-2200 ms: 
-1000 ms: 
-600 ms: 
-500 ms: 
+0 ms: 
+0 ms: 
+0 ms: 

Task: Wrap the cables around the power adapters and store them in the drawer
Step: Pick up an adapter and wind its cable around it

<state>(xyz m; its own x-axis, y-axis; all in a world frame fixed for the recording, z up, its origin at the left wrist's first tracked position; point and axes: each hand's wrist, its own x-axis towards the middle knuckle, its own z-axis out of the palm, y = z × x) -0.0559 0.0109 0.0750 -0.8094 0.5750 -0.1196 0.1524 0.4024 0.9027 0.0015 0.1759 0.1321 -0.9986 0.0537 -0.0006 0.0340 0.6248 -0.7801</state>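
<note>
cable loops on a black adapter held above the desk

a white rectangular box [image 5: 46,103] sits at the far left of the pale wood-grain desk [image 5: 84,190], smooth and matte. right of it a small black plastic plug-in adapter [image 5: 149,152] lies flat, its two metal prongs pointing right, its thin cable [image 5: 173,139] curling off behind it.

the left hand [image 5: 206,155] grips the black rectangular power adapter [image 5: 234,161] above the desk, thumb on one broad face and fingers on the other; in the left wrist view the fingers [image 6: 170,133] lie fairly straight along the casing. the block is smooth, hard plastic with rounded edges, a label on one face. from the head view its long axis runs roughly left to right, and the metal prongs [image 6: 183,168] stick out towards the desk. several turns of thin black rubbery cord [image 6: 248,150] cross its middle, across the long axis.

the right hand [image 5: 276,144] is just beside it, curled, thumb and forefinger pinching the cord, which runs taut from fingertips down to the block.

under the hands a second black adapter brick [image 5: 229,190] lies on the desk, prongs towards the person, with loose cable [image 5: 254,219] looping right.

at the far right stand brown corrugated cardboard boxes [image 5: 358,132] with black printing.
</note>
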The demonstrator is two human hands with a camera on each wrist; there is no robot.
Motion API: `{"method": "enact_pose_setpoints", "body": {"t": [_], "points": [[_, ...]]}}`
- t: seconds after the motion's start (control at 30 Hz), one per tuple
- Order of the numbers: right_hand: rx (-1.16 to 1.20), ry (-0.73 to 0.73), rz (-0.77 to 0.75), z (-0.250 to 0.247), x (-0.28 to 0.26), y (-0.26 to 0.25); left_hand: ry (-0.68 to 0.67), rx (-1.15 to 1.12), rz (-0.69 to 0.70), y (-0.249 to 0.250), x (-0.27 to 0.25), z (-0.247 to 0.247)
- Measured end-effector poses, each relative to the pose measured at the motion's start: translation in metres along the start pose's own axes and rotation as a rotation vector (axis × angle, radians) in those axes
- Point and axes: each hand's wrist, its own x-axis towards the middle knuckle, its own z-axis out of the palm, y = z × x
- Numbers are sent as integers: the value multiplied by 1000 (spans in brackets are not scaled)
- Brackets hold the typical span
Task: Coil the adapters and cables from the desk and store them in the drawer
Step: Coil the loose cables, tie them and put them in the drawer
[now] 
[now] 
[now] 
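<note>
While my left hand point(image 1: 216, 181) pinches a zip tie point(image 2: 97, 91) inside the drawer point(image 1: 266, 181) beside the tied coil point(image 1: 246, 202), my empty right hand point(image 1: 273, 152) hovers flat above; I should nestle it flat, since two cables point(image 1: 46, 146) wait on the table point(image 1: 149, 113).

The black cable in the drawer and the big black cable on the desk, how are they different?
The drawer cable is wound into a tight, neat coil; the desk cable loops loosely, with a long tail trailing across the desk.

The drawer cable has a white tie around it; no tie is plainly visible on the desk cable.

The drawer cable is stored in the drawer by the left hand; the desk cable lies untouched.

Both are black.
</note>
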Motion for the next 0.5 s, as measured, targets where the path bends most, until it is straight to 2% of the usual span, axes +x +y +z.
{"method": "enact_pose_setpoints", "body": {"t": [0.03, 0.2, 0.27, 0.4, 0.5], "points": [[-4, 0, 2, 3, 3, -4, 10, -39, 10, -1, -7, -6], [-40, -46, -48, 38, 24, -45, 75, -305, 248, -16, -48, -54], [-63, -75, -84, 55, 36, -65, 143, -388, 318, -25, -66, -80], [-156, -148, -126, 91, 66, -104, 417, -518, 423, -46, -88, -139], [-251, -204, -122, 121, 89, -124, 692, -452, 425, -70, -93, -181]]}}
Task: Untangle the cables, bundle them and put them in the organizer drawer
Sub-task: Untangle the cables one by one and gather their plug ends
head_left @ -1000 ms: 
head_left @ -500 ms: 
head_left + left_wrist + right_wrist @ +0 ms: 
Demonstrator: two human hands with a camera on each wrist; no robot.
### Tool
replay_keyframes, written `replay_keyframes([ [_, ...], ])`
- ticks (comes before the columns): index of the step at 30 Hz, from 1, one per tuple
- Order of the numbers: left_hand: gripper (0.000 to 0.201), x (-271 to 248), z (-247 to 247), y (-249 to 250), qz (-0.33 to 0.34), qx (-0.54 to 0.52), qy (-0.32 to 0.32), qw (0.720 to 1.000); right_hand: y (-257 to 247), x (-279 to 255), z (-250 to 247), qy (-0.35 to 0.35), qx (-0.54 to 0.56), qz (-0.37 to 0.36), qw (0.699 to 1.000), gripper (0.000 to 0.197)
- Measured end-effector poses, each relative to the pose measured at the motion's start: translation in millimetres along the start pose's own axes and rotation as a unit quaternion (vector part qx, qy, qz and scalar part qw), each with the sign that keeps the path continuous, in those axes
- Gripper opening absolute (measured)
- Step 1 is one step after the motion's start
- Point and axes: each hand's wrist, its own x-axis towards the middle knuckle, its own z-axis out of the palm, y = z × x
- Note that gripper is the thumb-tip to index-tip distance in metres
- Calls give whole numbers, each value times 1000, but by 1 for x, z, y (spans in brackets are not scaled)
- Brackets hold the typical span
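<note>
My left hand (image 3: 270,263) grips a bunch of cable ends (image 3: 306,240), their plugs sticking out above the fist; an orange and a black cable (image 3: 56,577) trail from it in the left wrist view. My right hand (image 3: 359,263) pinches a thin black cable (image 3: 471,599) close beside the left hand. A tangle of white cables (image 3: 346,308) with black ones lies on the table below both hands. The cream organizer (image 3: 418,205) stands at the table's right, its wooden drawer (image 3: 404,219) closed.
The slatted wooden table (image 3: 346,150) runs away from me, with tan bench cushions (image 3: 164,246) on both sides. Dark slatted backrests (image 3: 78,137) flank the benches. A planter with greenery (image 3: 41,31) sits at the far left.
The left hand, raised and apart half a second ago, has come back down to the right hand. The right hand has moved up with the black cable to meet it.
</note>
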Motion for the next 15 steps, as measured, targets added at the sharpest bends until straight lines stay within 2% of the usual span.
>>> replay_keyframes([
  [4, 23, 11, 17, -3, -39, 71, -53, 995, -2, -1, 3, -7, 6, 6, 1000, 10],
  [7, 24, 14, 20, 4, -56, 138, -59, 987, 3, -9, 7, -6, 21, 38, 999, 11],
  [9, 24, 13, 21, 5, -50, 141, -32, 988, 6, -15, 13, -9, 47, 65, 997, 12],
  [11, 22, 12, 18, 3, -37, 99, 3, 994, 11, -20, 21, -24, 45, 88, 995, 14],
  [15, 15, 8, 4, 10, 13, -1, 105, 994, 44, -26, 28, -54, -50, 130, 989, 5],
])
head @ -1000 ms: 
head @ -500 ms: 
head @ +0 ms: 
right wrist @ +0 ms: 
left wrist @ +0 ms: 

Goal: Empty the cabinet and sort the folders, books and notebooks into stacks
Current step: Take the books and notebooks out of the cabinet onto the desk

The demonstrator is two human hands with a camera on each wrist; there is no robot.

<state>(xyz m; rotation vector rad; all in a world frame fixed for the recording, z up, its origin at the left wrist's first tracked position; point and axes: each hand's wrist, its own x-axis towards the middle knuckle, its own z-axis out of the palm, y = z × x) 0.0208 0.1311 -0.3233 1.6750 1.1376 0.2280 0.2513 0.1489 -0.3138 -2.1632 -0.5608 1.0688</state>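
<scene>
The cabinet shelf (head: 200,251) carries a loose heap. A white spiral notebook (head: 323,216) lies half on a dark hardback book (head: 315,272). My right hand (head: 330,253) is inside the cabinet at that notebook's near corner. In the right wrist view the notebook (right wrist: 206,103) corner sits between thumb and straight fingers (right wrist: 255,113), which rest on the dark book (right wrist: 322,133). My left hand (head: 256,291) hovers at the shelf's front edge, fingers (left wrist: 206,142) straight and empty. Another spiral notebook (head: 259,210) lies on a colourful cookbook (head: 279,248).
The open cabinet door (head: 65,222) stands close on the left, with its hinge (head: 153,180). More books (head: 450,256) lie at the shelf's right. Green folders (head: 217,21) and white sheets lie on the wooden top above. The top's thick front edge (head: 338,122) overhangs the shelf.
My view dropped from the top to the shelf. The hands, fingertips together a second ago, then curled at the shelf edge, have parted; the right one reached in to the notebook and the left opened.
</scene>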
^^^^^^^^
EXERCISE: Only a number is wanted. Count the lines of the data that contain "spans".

RESPONSE AREA: 2